Эта неудача сделала Филиппа V особенно заинтересованным в союзе с Ганнибалом, для которого, в свою очередь, поддержка Македонии имела первостепенное значение. Во-первых, можно было надеяться, что часть римских сил будет отвлечена на борьбу с греко-македонскими войсками за пределами Италии. Во-вторых, этот союз позволял выйти из дипломатической изоляции; можно было рассчитывать, что и другие властители эллинистического востока присоединятся к Ганнибалу в его смертельной схватке с Римом. О борьбе, которая ему предстояла бы сразу же после победы и о которой, как можно было видеть, говорили вслух, Ганнибал, вероятно, старался не думать: самое главное — победить сейчас, в Италии, а потом будет время решить, что делать и с Иллирией, и с Македонией, и с самим царем Филиппом V.
Таковы были обстоятельства, при которых в лагерь Ганнибала было направлено македонское посольство, возглавлявшееся Ксенофаном. Миновав Брундисий и Тарент, охранявшиеся римскими сторожевыми судами, македоняне высадились у храма Юноны Лацинийской, несколько южнее Кротона, и оттуда через Апулию двинулись к Капуе, но по дороге натолкнулись на римское сторожевое охранение. Солдаты доставили послов к претору Марку Валерию Лэвину, стоявшему лагерем неподалеку от Луцерии[498]

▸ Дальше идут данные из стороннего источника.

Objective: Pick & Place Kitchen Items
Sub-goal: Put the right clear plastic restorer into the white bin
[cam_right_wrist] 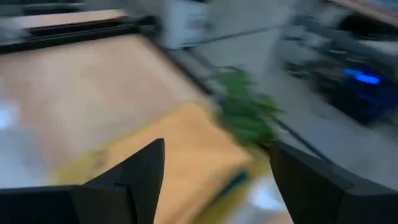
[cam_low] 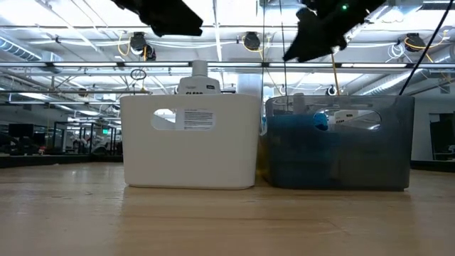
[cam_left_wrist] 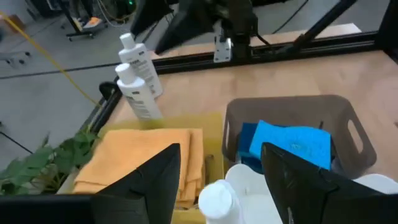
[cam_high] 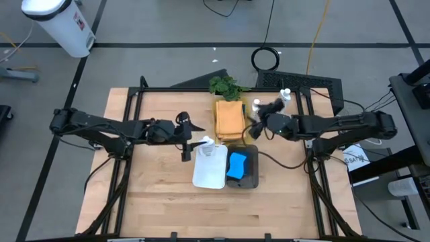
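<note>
- White bin (cam_high: pixel 210 168) and grey bin (cam_high: pixel 250 176) sat side by side at table centre; blue sponges (cam_high: pixel 236 165) in the grey one.
- Orange cloth (cam_high: pixel 228 118) lay at 12 o'clock of the bins.
- Left gripper (cam_high: pixel 199 144) hovered parted, empty, over a white bottle (cam_high: pixel 207 142) in the white bin.
- Right gripper (cam_high: pixel 253 125) hung open, empty, at the cloth's 3 o'clock.

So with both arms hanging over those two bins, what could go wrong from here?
The left gripper hangs open right by the white bottle standing in the white bin; a sideways move might tip it. The right gripper hovers open near the orange cloth, with two bottles standing close behind, so a sweep could knock them over. The two arms are also close and might bump each other.
</note>
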### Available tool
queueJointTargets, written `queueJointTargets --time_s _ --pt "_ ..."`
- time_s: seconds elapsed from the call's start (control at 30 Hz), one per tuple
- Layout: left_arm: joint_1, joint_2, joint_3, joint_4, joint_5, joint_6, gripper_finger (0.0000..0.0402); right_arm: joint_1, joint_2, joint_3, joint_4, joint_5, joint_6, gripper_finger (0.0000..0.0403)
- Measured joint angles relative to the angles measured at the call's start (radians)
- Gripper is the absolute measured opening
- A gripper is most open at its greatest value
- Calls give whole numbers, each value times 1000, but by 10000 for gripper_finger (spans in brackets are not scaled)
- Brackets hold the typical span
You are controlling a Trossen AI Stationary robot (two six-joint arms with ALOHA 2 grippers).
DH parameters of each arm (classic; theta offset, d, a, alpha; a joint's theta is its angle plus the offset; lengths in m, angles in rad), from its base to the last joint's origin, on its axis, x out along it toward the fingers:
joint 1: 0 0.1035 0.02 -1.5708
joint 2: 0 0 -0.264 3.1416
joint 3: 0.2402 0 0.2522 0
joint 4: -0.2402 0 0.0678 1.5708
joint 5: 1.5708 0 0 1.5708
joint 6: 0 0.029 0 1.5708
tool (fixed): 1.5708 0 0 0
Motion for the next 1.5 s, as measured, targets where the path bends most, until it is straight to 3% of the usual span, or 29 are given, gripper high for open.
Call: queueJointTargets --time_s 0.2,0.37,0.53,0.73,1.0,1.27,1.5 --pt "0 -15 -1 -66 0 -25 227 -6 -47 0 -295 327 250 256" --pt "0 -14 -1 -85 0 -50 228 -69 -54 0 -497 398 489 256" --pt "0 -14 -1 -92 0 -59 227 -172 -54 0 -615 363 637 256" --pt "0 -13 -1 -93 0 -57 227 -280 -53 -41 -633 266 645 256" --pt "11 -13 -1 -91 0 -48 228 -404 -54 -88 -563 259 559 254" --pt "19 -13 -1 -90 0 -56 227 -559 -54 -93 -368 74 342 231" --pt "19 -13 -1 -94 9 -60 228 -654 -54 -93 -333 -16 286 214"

. Положение спас Ксенофан: не теряя присутствия духа, он заявил, будто послан царем Филиппом V заключить дружественный союз с римским народом; ему даны соответствующие полномочия и поручения к консулам, сенату и всему римскому народу. Обрадованный претор дал послам проводников, чтобы те указали самые удобные дороги и объяснили, где стоят римские и карфагенские войска. Без дальнейших приключений посольство, миновав римские гарнизоны, явилось в Кампанию, а там прямым путем — в лагерь Ганнибала [Ливий, 23, 33, 4-9].